Assignment:
Look below for the line containing "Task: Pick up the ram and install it"; from there, print each line exactly up to and including the line containing "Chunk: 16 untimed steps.", and stop.

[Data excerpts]

============

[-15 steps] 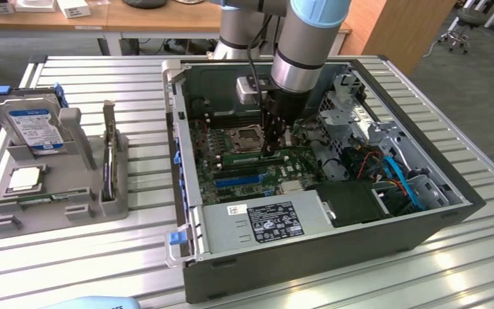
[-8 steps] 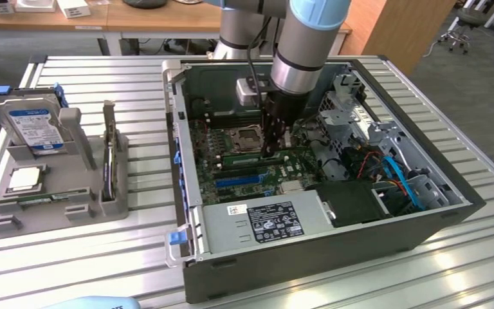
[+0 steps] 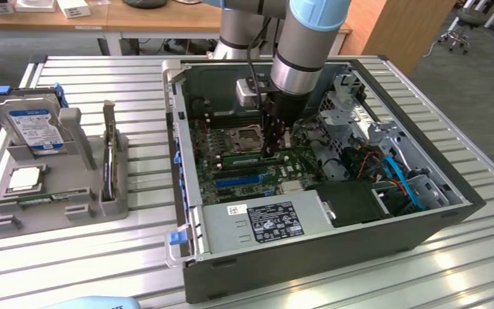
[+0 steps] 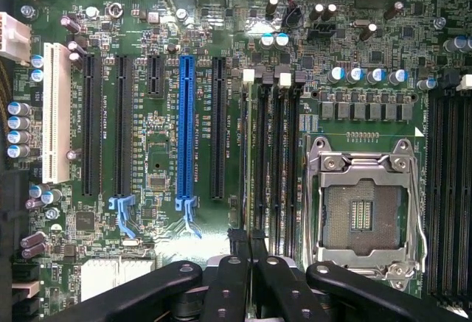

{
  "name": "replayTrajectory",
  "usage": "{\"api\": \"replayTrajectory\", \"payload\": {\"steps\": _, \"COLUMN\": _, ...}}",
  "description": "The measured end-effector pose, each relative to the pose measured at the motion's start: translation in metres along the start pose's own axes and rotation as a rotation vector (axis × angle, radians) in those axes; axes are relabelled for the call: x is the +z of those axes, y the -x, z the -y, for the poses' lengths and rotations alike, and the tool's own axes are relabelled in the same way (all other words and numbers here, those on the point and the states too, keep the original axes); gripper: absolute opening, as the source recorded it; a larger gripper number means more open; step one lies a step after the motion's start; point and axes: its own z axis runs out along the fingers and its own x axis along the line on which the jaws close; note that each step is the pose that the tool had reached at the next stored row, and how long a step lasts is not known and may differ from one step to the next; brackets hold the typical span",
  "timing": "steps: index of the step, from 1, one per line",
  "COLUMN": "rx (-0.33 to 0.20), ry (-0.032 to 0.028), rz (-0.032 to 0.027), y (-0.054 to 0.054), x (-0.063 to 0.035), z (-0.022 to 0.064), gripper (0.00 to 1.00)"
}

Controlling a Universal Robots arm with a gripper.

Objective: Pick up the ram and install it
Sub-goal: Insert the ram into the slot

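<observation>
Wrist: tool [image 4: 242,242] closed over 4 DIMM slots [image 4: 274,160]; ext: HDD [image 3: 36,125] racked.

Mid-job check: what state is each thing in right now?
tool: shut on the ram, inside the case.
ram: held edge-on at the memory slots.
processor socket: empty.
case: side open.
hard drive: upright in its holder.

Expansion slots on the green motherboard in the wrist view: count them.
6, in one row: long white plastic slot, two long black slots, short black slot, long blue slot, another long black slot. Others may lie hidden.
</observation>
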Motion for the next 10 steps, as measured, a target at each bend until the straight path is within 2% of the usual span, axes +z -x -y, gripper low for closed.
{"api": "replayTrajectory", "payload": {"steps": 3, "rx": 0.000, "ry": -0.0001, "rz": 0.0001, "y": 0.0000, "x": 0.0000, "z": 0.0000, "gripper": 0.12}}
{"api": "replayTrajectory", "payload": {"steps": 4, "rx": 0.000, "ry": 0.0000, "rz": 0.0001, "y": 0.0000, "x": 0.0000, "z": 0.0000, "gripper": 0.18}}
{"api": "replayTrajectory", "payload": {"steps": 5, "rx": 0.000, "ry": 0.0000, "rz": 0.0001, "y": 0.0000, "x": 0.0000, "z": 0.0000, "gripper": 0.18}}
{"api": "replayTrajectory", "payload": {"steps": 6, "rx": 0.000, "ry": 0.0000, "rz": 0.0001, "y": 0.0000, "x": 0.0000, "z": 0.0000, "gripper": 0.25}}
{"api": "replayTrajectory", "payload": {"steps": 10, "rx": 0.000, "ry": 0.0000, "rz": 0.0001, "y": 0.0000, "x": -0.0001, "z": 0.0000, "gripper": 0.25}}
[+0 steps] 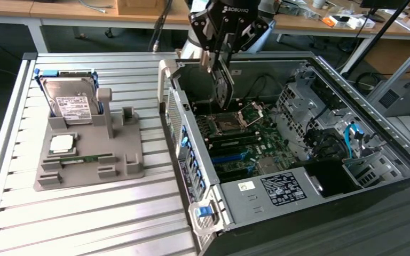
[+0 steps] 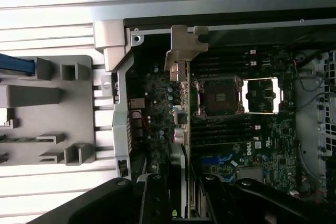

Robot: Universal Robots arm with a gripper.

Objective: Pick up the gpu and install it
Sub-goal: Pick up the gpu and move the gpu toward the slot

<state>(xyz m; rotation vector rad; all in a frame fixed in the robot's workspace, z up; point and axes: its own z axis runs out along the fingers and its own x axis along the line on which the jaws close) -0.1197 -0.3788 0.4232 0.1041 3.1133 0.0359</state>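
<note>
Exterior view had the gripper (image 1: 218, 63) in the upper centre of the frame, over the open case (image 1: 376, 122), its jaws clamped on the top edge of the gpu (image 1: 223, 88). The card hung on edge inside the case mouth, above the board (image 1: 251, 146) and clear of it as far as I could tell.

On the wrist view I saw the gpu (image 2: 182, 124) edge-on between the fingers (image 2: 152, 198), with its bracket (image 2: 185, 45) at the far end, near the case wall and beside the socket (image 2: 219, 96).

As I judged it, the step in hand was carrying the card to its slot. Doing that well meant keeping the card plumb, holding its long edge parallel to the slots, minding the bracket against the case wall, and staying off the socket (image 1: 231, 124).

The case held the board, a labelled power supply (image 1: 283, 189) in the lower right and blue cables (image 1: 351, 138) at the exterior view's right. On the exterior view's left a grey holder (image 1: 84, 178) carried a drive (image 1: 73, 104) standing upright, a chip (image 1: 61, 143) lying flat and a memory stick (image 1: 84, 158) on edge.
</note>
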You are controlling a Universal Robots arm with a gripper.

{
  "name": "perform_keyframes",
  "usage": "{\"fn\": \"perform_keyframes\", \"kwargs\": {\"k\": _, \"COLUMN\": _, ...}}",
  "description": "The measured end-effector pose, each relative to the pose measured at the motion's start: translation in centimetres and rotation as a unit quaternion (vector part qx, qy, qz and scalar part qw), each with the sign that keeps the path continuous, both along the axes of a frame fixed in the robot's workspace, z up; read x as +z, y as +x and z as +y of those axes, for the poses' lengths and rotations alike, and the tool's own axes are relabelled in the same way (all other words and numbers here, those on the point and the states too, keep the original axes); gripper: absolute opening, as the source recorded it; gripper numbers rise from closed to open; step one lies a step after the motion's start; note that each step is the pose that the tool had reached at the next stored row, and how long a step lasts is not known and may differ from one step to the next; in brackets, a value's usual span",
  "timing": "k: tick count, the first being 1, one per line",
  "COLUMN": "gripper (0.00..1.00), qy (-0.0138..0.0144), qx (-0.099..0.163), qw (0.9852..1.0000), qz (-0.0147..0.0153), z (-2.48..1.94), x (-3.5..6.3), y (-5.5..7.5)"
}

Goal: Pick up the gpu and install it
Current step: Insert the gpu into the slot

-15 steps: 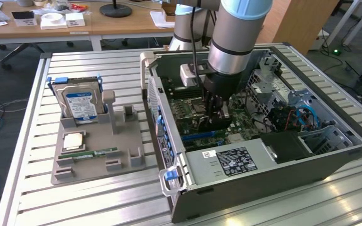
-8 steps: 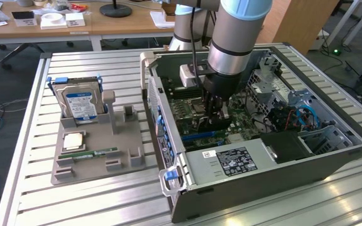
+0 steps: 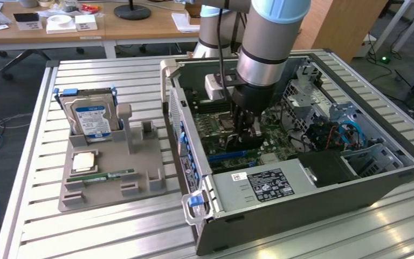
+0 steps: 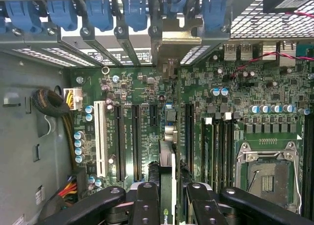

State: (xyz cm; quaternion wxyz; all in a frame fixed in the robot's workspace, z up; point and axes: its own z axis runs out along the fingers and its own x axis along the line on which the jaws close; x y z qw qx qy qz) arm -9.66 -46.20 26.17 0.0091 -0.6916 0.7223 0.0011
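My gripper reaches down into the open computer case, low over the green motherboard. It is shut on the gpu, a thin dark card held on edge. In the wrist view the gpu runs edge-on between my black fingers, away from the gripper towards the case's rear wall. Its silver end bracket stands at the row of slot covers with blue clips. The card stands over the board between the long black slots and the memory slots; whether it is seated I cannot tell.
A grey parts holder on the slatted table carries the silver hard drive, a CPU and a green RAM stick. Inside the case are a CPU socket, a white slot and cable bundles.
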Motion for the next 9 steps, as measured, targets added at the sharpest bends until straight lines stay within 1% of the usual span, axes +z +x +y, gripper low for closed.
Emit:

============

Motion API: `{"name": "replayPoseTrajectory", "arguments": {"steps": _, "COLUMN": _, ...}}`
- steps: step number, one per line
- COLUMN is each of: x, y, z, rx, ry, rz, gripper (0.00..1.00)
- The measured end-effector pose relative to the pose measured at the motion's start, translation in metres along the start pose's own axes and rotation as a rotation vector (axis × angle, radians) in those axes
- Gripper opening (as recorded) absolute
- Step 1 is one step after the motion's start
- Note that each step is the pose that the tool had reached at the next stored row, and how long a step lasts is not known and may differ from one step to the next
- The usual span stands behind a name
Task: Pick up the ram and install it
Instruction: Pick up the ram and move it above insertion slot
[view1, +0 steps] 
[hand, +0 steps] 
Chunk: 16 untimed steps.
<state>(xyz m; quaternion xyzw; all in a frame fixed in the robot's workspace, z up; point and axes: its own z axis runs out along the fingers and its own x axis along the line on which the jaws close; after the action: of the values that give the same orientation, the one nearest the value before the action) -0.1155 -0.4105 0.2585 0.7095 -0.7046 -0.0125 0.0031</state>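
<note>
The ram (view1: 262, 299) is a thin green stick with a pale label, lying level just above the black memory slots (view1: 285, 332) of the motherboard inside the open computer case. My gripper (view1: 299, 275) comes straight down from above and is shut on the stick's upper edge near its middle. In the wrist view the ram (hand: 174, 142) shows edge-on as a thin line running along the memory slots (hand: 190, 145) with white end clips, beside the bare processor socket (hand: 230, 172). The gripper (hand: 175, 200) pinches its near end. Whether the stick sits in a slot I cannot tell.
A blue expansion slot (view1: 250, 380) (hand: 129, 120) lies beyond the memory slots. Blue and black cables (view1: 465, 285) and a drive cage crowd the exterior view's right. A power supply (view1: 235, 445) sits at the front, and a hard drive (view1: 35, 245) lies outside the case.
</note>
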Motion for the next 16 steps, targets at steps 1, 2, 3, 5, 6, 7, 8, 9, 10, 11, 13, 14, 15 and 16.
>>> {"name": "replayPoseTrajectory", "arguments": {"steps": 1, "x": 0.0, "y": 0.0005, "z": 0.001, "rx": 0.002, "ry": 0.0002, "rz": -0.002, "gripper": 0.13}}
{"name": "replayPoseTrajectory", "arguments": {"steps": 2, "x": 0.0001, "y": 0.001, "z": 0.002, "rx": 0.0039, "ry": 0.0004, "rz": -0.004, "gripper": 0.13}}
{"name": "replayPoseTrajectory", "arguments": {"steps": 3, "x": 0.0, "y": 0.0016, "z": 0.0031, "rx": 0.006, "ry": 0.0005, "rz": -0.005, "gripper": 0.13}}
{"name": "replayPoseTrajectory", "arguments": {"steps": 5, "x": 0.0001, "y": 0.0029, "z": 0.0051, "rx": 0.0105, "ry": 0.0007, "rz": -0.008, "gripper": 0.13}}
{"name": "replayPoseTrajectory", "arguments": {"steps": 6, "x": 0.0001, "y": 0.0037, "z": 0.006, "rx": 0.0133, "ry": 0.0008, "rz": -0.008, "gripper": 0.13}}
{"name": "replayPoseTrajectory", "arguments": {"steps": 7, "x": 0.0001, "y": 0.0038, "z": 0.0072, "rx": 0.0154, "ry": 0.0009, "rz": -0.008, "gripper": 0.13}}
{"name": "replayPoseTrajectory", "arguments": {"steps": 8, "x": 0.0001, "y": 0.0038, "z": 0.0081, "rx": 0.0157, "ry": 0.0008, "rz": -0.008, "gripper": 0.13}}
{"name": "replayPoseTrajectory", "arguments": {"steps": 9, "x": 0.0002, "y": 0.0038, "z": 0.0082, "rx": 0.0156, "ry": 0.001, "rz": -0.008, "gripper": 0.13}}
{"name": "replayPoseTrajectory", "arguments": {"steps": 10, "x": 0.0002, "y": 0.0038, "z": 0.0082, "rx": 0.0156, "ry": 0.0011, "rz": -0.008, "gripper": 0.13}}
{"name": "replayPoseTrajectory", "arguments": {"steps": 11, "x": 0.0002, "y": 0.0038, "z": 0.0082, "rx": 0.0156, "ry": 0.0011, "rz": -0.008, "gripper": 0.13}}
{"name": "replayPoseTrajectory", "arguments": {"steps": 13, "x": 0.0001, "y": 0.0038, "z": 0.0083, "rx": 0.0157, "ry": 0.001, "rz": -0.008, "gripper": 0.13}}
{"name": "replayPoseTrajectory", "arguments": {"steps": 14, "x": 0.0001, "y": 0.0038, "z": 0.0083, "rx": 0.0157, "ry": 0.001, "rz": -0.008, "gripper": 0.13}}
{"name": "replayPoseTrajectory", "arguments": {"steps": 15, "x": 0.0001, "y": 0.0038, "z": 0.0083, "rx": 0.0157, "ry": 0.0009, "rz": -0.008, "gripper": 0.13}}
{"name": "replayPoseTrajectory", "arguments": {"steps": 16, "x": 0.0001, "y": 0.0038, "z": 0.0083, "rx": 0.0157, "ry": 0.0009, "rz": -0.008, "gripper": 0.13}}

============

Answer box:
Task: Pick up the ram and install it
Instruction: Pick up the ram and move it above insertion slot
[view1, +0 steps] 
[hand, +0 steps] 
Chunk: 16 untimed steps.

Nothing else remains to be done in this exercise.